I'm in my house. I'm making call right now. I'm ordering pizza...

Me: Hey xxxxxxxxxxx Pizza? ... Hay dude... ... I wanna pizza... ... Special pizza... ... Okay, I'm giving the address... ... ... ... ... Got it? ... ... Okay.

30 minutes later...

Pizza dude: Here is your Special Pizza sir.
Me: Tha- wait a minute... I wanted this pizza a year ago... You too late.


Posted by MATRVG - December 31st, 2012


In other side... You know... After death...

Girl1: Hello.
Girl2: Hello.
Girl1: Why you died?
Girl2: I just froze myself in fridge.
Girl1: Too bad.
Girl2: I just frozen myself, later, I had a little warm. And I needed to sleep. And I died. So, why you died?
Girl1: I had an heart attack. Because I thought my husband cheating with one girl. Thats why I came to house early. I saw my husband... He just watching TV. I searched everywhere for that girl. But I couldn't find her. I'm too tired. Thats why I had an heart attack.
Girl2: Aww... Too bad.
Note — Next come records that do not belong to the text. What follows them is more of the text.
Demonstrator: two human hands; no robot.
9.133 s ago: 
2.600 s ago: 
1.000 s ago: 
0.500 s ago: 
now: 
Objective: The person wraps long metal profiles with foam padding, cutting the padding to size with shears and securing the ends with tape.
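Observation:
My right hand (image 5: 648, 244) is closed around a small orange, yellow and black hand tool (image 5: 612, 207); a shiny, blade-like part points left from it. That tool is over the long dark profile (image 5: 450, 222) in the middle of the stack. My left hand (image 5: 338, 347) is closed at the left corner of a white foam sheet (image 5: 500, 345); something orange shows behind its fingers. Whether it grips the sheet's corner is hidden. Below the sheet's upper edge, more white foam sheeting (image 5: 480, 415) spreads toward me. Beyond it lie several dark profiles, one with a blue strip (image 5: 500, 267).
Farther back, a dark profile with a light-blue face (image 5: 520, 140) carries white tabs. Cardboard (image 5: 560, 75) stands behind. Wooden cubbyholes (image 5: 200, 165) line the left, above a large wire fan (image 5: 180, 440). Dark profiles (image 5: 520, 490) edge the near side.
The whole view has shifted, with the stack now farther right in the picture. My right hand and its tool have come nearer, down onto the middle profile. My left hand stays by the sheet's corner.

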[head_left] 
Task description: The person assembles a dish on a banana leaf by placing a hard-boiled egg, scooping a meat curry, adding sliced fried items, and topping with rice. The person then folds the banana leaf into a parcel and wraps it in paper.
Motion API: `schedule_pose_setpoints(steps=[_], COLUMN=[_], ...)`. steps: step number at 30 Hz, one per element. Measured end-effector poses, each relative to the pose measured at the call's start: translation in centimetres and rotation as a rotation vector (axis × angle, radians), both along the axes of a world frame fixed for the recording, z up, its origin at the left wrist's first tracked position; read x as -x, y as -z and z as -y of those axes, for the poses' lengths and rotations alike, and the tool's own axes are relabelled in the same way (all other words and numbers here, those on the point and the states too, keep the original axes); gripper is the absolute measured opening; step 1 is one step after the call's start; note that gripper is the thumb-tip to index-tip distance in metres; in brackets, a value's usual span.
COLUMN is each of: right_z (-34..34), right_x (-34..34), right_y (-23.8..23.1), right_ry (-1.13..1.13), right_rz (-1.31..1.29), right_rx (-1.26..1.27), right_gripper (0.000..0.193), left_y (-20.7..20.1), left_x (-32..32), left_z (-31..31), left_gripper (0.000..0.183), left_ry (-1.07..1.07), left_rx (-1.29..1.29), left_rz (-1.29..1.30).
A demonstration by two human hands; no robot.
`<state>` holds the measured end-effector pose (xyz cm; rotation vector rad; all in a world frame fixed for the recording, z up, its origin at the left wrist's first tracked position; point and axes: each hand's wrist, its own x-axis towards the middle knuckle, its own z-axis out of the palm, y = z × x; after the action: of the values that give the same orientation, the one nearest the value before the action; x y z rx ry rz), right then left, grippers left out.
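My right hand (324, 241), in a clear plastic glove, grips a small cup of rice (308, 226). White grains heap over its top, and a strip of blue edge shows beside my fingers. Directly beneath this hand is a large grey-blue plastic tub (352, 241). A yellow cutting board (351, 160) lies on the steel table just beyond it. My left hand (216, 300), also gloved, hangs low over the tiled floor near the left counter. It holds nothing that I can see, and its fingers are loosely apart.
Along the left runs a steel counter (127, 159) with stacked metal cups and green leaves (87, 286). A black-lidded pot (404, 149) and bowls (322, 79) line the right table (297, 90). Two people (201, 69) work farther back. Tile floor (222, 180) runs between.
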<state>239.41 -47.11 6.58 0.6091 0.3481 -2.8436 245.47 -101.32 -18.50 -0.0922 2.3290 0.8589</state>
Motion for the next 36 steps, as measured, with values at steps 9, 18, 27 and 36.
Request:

Why you didn't search to fridge? If you search that girl in fridge, we didn't die.


Posted by MATRVG - December 30th, 2012


There are one huge hole. Everybody falls in that huge hole and they dying if they fall. But, there are three best friends...

Dude1: Aww... Too bad. Everybody dies... I want ambulance to near this hole. Doctors can save the fallen peoples. And they can bring peoples to hospital.
Dude2: I don't agree with you. Lets build hospital to near this hole. It quickly.
Dude3: Your brains were too useless. Your plans taking much times. Lets close this hole. Lets dig more holes in near hospital.